# How do I take off my Door Panels?



## TheNatrix (May 2, 2002)

How do I take off my Door Panels?

I'm trying to remove my door panel to access my speakers and I've gotten everything off except for the manual window lever.

BTW I have a 93 B13 XE. There is a plastic black ring and the lever and I just can't seem to detach it from the door. Can anyone help?


----------



## Joshb13sentra (May 13, 2002)

there's a clip behind the lever it could be behind the plastic ring I don't remember. Pry the door away a little and find the clip pull it with a hook. I've always used some dental picks but any auto store should have the tool


----------



## Mcpaul66 (Jun 13, 2002)

*Speaker Install?*

Is pulling the whole door panel off the only way to get to the front speakers?! Is it possible to access them by just pulling out the little tray(pocket for books and stuff)? I always thought that thing could just be removed since it covers the speakers.


----------



## samo (Apr 30, 2002)

Yes, pulling the whole panel off is the only way to get the speakers out of there. The lower panel with the map pocket and speaker grille only comes off from the back of the main panel, so only taking it off itsn't really an option. Plus, the hole is about the size of a 4x6" which some, but not all, B13s use up front stock. Personally, I use 6.5" speaks, which sound better anyway IMHO.

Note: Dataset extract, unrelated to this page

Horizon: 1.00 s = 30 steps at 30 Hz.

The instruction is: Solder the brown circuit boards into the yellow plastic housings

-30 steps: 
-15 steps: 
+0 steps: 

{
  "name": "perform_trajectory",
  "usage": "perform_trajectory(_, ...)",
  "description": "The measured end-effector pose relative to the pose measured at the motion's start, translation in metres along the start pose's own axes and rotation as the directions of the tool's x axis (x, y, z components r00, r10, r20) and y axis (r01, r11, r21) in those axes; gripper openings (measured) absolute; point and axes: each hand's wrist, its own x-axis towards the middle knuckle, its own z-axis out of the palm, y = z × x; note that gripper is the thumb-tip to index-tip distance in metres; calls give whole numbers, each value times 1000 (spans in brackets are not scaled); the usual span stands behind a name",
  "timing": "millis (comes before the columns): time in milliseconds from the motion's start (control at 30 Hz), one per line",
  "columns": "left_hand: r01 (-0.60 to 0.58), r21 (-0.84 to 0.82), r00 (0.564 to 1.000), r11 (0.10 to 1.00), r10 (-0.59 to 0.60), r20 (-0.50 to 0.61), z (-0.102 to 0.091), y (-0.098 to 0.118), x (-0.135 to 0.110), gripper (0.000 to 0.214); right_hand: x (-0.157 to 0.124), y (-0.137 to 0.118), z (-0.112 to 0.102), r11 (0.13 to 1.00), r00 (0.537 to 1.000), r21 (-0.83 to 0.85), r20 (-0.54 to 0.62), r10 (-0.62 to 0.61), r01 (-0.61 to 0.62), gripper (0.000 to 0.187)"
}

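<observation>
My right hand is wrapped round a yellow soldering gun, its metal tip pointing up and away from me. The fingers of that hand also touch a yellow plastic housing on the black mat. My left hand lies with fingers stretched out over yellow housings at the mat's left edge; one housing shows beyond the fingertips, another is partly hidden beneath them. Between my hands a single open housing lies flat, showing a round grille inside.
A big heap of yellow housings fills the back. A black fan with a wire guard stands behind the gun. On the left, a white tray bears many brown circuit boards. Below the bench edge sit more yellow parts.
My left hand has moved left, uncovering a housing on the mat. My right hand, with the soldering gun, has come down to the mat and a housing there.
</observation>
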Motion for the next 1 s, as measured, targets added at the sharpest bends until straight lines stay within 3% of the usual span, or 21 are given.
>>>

To answer the initial question: Yes, it is a little C-clip. I use a couple of screwdrivers to pull it off, and then it shoots across the garage. There's no good way to get them off. Be careful with your window cranks when you're doing that - I broke both of mine and had to replace them. Of course, my door panel has been of more times than I can remember, so that probably didn't help.


----------



## TheNatrix (May 2, 2002)

Thanks for everybody's help. I got the C clips off without having them fly away from me and pulled my extremely deteriorated 4x6's up front. Put in some new Alpine 6.5''s, and man, they sound amazing.


----------



## csunpikapps (Feb 3, 2004)

TheNatrix said:


> Thanks for everybody's help. I got the C clips off without having them fly away from me and pulled my extremely deteriorated 4x6's up front. Put in some new Alpine 6.5''s, and man, they sound amazing.


where is the c clip i don't know where to look. How hard do i have to pull on the door panel to get a view? I can only like fit fingers in there.


----------



## BADASSE-R (Jan 28, 2003)

Clip remover$5 most auto parts stores
http://www.thetoolwarehouse.net/shop/KD-431.html


----------



## samo (Apr 30, 2002)

Old...

Ass...

Thread...

I still had my old car when I posted in this thread... damn.

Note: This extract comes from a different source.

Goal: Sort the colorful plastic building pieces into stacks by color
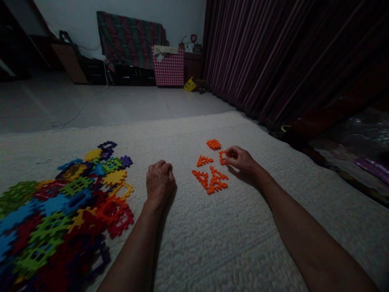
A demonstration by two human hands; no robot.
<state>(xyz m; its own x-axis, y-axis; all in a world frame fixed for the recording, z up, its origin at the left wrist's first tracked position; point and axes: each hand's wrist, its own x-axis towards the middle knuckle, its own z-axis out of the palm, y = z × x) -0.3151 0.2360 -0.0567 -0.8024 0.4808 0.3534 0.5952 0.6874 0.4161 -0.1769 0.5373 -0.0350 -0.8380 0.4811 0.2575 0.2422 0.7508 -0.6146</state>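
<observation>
My right hand point(241, 159) pinches an orange notched building piece point(223, 157) with an open middle, at the right of a small orange group. Around it lie a solid orange piece point(214, 144) and several orange triangular pieces point(217, 180), one smaller triangle point(204, 160) among them. My left hand point(159, 178) rests on the quilted cover with its fingers curled; whether anything is under them is hidden. It lies between the orange group and a heap of mixed-colour interlocking pieces point(75, 202) at the left.
A pale quilted cover point(188, 251) spreads under everything. Beyond its far edge is a tiled floor point(136, 101) with a thin cable. Dark curtains point(243, 52) hang at the right; a checkered cloth point(169, 69) and low cabinets stand at the back.
</observation>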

The Jesus clip is attached to the window crank, outside of the door panel. If you push in on the panel a bit right around the crank, you'll see a little gold clip.

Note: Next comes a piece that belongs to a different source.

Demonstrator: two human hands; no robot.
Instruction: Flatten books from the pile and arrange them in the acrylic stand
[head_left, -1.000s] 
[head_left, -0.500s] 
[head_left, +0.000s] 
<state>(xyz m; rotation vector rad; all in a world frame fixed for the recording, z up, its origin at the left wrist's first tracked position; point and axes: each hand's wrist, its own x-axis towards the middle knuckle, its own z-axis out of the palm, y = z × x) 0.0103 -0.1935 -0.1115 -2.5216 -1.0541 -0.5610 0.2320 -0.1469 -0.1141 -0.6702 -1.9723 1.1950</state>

BTW - those clip removers are priceless. Great tool.


----------



## Blitztech (Jul 4, 2002)

you don;'t need the c-clip remover, just use a pair of needle nose pliers, press in hard on the door around the windows crank and its a little gold clip, pop that baby out. make sure you dont fling it off into your garage somewhere. i did that the first time and that door handle didn't stay on again till i finally bummed over to the junkyard and got another one


----------



## fatboypup (Oct 3, 2003)

yeah i need a few of them for my truck but as many times as ive taken off my door pannels i cant keep em lol :fluffy:


----------



## RAMMAN! (Oct 1, 2002)

Well since this thread has come back after years, I might as well ad this for the next searcher....
The tool is nice, BUT if you don't have it and want them off NOW. Just use a rag or washcloth behind the crank. grab both ends of the rag and pull back and forth and go around the handle till it pops off. If you can see the open end of the clip you dont have to go around, just pull both ends back and forth it will grab the bent ends of the clip and it will pop off, its just as easy as the tool.


----------



## Sanyo (Dec 19, 2003)

Wow this an old friggen thread.


----------



## BikerFry (Jul 31, 2003)

Just to add to the thread in case anyone else searches it up... You don't NEED a clip removal tool if you're in a hurry. I had no problem just popping them off with a small screwdriver. No breaking, no flying parts.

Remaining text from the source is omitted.